«Si è creata una specie di congiuntura, per cui era quasi impossibile intaccare quello che sembrava un santuario». A dirlo è stato il sostituto procuratore Cristina Lucchini parlando davanti alla Commissione antimafia, nel corso di una audizione in cui sono stati ascoltati anche il procuratore della Repubblica del tribunale di Caltanissetta, Amedeo Bertone, i procuratori aggiunti Lia Sava e Gabriele Paci e i sostituti procuratori Stefano Luciani.
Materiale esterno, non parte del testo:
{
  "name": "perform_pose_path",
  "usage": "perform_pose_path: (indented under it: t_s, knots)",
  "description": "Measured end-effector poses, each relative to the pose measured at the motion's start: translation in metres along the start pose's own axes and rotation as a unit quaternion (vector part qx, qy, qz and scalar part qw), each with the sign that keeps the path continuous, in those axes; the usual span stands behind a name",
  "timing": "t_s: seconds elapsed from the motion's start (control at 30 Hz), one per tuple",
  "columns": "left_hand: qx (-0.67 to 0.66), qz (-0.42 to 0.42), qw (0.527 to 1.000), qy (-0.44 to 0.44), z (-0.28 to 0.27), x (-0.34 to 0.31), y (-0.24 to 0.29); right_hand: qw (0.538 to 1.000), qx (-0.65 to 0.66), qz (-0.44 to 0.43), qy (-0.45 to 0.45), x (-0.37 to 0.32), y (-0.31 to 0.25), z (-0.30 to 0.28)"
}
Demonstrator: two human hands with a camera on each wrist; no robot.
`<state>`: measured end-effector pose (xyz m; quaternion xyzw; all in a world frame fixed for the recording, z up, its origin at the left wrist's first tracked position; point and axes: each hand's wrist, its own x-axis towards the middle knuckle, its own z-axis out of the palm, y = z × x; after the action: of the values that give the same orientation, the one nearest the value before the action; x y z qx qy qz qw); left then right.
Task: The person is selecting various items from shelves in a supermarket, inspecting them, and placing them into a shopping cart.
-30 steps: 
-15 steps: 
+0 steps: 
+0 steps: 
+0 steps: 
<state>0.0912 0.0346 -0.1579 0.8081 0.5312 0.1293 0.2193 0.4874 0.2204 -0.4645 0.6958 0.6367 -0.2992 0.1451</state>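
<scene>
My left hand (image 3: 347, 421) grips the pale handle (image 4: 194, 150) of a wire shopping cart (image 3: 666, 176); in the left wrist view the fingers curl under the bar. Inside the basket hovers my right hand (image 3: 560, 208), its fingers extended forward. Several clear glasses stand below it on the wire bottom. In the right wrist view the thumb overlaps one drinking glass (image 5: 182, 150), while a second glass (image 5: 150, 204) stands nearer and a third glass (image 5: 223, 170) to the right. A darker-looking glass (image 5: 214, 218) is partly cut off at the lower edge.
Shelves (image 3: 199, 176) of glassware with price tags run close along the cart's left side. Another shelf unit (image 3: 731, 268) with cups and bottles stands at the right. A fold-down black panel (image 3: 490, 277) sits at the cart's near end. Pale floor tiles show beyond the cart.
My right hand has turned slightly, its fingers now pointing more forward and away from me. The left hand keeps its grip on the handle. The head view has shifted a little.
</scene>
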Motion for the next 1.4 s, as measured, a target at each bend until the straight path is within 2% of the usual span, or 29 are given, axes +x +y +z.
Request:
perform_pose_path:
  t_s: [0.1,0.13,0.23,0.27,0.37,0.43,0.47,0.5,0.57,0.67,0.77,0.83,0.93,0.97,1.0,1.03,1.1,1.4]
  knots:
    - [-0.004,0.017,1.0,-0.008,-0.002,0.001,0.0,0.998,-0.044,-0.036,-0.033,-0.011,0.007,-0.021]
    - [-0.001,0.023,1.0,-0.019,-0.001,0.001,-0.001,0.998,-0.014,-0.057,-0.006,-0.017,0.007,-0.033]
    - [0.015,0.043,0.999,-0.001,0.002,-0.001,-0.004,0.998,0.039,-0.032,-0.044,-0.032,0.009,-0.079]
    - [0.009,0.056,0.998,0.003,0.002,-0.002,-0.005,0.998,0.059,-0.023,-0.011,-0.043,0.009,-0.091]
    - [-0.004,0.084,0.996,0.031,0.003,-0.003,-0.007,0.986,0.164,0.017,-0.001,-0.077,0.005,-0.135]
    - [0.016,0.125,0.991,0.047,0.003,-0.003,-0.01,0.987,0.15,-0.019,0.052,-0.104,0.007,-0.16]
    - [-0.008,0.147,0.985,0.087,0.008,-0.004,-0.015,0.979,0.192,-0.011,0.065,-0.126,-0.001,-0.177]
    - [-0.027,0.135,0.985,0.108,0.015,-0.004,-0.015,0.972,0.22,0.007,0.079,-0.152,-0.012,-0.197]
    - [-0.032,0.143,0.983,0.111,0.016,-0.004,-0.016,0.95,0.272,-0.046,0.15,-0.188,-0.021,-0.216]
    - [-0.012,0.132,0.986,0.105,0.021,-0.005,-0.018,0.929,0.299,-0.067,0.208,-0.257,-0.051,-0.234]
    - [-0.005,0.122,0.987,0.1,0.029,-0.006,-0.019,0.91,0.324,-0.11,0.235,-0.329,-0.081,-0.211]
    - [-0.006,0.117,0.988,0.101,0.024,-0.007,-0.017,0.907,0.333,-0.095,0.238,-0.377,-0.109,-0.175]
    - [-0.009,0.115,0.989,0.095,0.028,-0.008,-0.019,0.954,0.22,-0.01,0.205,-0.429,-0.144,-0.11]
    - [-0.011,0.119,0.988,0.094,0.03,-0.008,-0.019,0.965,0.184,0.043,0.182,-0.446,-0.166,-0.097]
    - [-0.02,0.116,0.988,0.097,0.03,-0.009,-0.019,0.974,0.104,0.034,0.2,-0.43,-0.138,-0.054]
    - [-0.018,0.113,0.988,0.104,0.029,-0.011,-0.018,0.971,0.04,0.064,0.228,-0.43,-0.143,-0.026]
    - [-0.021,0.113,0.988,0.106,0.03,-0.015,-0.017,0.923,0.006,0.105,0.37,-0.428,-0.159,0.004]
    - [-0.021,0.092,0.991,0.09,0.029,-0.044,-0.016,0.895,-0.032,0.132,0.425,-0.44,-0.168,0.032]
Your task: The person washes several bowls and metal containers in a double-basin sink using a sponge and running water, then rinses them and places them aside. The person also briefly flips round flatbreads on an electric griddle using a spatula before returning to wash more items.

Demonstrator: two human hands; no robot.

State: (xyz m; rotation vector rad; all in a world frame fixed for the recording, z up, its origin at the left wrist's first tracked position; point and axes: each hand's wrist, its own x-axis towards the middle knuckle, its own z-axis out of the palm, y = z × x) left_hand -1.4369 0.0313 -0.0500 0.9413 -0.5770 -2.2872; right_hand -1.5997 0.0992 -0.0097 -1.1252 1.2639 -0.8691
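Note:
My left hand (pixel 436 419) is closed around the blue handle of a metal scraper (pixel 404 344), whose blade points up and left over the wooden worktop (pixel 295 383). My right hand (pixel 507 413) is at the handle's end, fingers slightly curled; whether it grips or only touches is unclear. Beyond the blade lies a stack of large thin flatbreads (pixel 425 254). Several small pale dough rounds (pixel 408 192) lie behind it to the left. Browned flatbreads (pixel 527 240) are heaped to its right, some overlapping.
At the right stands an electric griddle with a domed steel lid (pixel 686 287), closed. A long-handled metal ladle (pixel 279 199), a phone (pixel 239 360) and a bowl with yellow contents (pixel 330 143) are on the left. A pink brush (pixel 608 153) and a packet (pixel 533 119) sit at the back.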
Il resoconto dell’audizione è stato depositato in questi giorni.
«L’idea che ci siamo fatti – ha detto il pm Lucchini, rispondendo ad una domanda della presidente dell’Antimafia Rosy Bindi a proposito del caso che ha riguardato Silvana Saguto, ex presidente della sezione misure di prevenzione del Tribunale di Palermo – è che i magistrati (questo, però, riguarda non solo l’incarico e il ruolo di giudice delegato nelle misure di prevenzione, ma può riguardare anche altri incarichi) non hanno la preparazione per interloquire fondatamente con dei professionisti quali gli amministratori giudiziari nella gestione di compendi in sequestro».
«Il sistema, per come è strutturato, si fonda, di fatto, sulla capacità di controllo del giudice delegato sulle attività di amministratori giudiziari e sulla onestà degli amministratori giudiziari nella gestione dei compendi in sequestro. Ci sono, dunque, variabili troppo fragili per consentire una gestione improntata a criteri di legalità e di efficienza», ha proseguito Lucchini, secondo la quale il caso Saguto è stato possibile «perché si è lasciato tutto all’onestà, in questo caso alla disonestà, del presidente della sezione misure di prevenzione. Poi, quando si sono avvertiti i primi scricchiolii, perché sono iniziate le prime denunce, la reazione è stata – mi permetto di dirlo, credo anche della Commissione antimafia – di incredulità e di difesa netta dell’operato della sezione misure di prevenzione».